The majority contended that the
petitioners/proponents only raised a “generally available grievance about
government.” This is incorrect when one carefully examines all of the state
supreme court’s answer to the certified question regarding standing presented
by the Ninth Circuit.
The majority further contended that
the petitioners/proponents only had a “unique, special, and distinct role in
the initiative process.” But there is more to this role that needs to be considered. The
petitioners/proponents also satisfied the need for having the authority and
responsibilities for asserting California’s interest in the amendment’s
validity which, in the words of the California Supreme Court not further relied
upon by the majority, “enable[d] them [the petitioners/proponents] to defend
the constitutionality of the initiative… when the public officials charged with
that duty refused to do so.”
Hence, the petitioners/proponents
were not simply “concerned bystanders.” They were authorized by the State of
California to do what they did; therefore, they had standing to prosecute the
appeal since they were deputized to defend the state constitutional amendment
in view of the fact that the governor and attorney general, in violation of the
duties of their office, refused to do so. The Hollingsworth majority discussed at length the principles of Karcher v. May (1987) in which the
Supreme Court of the United States acknowledged that the New Jersey speaker of
the state house of representatives and the president of the state senate had
standing to vindicate the validity of a challenged state law when the state
attorney general declined to defend the law in a legal challenge. However, the Hollingsworth majority note that, also
under Karcher, the house speaker and
senate president lost their standing when they failed to be reelected to their
legislative leadership positions as speaker and president, respectively.

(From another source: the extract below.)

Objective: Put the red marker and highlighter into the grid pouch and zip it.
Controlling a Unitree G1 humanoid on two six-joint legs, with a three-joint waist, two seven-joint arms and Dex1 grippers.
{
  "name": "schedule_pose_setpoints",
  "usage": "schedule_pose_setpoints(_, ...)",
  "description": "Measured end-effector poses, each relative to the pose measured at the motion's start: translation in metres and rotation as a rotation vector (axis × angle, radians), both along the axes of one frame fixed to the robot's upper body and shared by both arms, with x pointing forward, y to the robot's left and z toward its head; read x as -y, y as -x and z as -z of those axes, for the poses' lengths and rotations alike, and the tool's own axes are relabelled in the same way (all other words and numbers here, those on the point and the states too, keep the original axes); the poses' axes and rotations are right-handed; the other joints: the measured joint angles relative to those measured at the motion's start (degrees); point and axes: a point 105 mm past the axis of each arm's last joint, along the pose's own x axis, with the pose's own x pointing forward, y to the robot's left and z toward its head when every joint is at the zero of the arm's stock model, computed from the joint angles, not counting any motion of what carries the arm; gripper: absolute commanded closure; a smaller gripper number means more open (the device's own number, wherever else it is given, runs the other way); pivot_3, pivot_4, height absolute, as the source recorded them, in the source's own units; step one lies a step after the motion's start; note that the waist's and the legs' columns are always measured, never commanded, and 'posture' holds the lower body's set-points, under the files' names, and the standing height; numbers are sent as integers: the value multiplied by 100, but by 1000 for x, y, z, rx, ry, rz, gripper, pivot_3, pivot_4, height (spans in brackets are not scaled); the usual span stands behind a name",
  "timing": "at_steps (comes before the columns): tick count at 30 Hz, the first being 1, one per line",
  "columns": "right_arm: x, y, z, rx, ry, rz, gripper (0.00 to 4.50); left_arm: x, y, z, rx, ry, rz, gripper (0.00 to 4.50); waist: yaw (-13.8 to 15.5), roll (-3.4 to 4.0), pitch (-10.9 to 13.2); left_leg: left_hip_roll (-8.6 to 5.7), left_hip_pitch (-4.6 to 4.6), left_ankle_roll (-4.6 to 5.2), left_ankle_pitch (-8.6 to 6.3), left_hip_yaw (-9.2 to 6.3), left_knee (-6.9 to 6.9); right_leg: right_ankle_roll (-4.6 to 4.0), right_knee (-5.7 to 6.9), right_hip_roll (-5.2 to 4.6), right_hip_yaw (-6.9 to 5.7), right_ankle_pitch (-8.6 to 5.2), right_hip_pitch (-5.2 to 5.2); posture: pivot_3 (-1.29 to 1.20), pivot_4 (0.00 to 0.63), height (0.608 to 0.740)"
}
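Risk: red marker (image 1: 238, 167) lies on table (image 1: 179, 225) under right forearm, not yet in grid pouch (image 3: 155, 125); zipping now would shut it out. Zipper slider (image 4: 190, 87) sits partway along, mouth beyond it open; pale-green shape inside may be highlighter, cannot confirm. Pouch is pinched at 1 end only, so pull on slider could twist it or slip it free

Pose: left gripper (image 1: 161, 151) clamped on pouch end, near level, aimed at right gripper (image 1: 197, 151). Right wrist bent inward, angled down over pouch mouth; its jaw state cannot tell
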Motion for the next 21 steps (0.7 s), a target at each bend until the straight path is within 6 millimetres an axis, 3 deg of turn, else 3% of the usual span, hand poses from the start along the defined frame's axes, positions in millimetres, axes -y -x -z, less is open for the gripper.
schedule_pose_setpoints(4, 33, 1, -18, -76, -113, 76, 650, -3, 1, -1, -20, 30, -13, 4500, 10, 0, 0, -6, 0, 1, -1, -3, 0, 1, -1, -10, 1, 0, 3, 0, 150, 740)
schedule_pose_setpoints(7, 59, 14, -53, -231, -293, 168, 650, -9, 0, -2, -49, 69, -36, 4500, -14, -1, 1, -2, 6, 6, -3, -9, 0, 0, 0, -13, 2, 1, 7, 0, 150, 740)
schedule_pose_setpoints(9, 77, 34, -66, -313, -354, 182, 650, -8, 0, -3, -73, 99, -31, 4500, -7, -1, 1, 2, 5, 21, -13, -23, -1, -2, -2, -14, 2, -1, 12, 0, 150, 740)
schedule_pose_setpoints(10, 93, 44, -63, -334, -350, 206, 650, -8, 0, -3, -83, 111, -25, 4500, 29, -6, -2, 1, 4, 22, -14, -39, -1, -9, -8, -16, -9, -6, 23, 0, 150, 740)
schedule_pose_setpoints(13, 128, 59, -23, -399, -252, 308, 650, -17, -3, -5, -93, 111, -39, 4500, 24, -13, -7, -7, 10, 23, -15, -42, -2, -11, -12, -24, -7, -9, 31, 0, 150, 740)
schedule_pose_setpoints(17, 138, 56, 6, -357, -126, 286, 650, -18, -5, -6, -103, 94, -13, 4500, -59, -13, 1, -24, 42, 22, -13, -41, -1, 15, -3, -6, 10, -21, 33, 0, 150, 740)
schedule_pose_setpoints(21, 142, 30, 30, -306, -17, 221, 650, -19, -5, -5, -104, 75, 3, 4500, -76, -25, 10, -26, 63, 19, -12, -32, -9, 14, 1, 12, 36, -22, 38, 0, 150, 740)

In the estimation of the Hollingsworth majority, the
petitioners/proponents of Proposition 8 are similarly situated to the former
legislative leaders in Karcher
because they only had the authority to assert the state’s interest in the initiative’s
validity. But, in fact, they had more: they also had the duty, per the ruling
of the state supreme court, to defend the constitutional amendment when the
governor and attorney general refused to do so. For some reason not well
explained if explained at all, the Hollingsworth
majority analogized the status of the petitioners/proponents to the status of
the New Jersey speaker of the house and president of the senate who lost their
standing when their lost their leadership offices. Such is not the case with
the petitioners/proponents who retained their right “to defend the
constitutionality” of the amendment “when the public officials charged with
that duty refused to do so.” This included the right to represent the state on
any appeal of lower court decisions. As the typical state officials charged
with this duty were not willing to defend the state’s “cognizable interest”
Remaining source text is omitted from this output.